L'appelant fait valoir que certains postes ouverts auraient pu compléter son temps partiel.

Ce moyen est inopérant dès lors que l'injonction, qui ne peut être étendue par le juge de l'exécution au delà de ce qu'indique le dispositif de la décision, concernait uniquement les offres d'emploi de postes Ssiap 2 à temps complet et qu'il n'a jamais été enjoint à la société de compléter l'emploi occupé actuellement par l'appelant.

Par ailleurs, une astreinte ne peut courir sur une injonction à terme, c'est à dire dès l'émission par l'employeur d'une offre correspondante à un poste Ssiap 2 à temps complet, antérieurement au terme de cette injonction.

Il s'en déduit que dès lors qu'il n'est pas établi l'existence de postes disponibles, que l'intimée n'avait pas injonction d'ouvrir un poste à temps complet pour l'appelant, que l'intimée ne peut établir la preuve négative d'une absence d'offre, l'astreinte n'a pas couru.

C'est donc à bon droit que le premier juge a écarté la demande en liquidation de l'astreinte provisoire.
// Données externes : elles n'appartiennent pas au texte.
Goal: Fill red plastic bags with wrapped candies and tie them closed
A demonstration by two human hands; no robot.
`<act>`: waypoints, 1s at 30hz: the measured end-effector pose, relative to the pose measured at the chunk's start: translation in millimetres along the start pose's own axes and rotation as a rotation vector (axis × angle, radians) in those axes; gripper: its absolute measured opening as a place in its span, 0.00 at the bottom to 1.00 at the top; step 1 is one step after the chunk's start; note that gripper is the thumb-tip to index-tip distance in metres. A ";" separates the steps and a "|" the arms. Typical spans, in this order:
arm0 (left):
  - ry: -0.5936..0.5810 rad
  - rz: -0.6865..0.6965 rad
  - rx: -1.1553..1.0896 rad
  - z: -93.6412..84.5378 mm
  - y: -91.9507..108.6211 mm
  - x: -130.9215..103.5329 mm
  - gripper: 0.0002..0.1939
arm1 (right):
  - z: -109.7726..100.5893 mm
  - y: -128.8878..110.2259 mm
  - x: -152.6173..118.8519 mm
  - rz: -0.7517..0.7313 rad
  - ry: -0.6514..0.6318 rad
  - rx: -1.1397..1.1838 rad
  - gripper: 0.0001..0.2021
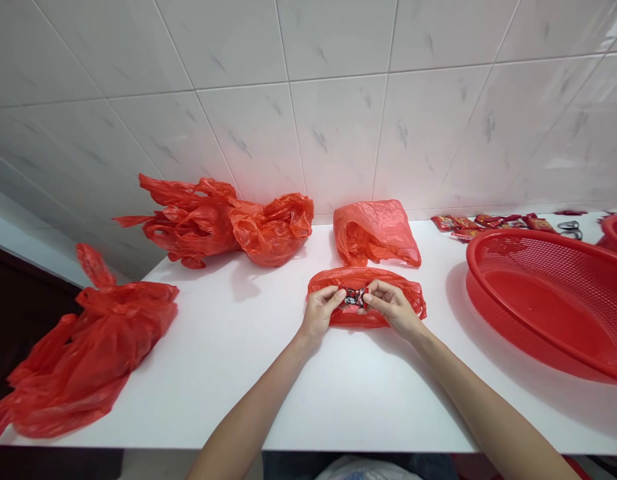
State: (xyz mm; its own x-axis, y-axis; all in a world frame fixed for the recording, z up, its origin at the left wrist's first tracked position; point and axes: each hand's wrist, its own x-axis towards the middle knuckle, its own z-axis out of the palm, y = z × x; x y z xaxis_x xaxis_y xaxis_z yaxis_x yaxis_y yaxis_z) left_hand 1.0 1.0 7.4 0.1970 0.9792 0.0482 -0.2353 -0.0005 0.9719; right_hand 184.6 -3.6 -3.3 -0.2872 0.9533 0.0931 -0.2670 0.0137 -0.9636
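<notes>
A small wrapped candy (355,297), dark with red ends and white lettering, is stretched between my two hands. My left hand (322,309) pinches its left end, and my right hand (392,307) pinches the right end between thumb and fingers. Directly beneath them lies an opened red plastic bag (373,275), its mouth spread wide on the white table. The hands hide part of the bag's inside. Just behind it, against the wall, rests another red plastic bag (381,230).
Bunched red bags (203,217) stand at the back left, and a tied red bag (101,340) sits at the left edge. A large red mesh basket (553,307) occupies the right. Behind it lie several red packets (488,223) and scissors (571,229). A tiled wall (338,127) bounds the table.
</notes>
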 end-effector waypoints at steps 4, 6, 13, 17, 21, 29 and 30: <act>0.002 0.031 0.042 1.8 4.8 -2.1 0.22 | -0.5 -2.5 -1.0 -0.006 -0.017 -0.038 0.15; -0.019 0.030 0.056 2.1 5.9 -3.0 0.21 | -0.5 -4.3 -1.6 -0.010 -0.036 -0.073 0.14; 0.004 0.041 0.002 3.2 2.3 -3.8 0.21 | 2.0 -4.7 -2.1 -0.018 -0.028 -0.096 0.15; -0.053 0.035 0.001 5.1 -0.3 -4.1 0.20 | 4.8 -2.5 -1.5 -0.043 0.045 -0.082 0.16; 0.000 0.015 0.029 4.6 -2.0 -3.8 0.23 | 7.0 -3.7 -2.7 -0.011 0.010 -0.116 0.17; 0.008 0.006 0.052 1.3 0.8 -3.3 0.19 | -0.2 -5.6 -1.2 -0.068 0.021 -0.265 0.13; 0.016 0.007 0.052 0.9 0.4 -2.9 0.19 | -4.0 -5.4 0.0 -0.103 0.077 -0.316 0.12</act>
State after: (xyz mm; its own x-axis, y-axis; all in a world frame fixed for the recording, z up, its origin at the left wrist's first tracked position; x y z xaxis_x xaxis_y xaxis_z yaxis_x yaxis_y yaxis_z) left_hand 1.3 -2.1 7.8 0.1799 0.9823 0.0517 -0.1869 -0.0175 0.9822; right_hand 189.7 -2.5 1.0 -0.2001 0.9619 0.1863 0.0107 0.1923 -0.9813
Sur le prononcé d'une astreinte définitive

Dans la mesure où il n'est pas établi une inexécution de l'injonction faite à l'intimée, c'est à bon droit que le juge de l'exécution a également écarté la demande en fixation d'une astreinte définitive.

Sur les demandes annexes

Partie perdante, M. [W] [Z] supportera les dépens d'appel.

Il n'apparaît pas inéquitable de laisser à la charge de l'intimée les frais irrépétibles d'appel qu'elle a exposés.

M. [W] [Z], condamné aux dépens et partie perdante, ne peut prétendre à l'allocation d'une somme sur le fondement de l'article 700 du Code de procédure civile.

PAR CES MOTIFS,

La cour statuant dans les limites de sa saisine,

Confirme le jugement du juge de l'exécution du tribunal judiciaire de Toulouse du 14 juin 2023 en toutes ses dispositions.

Y ajoutant,

Condamne M. [W] [Z] aux dépens d'appel.

Déboute M. [W] [Z] et la Sas Agence de Sécurité et de Gardiennage de leurs demandes formées au titre des frais irrépétibles d'appel.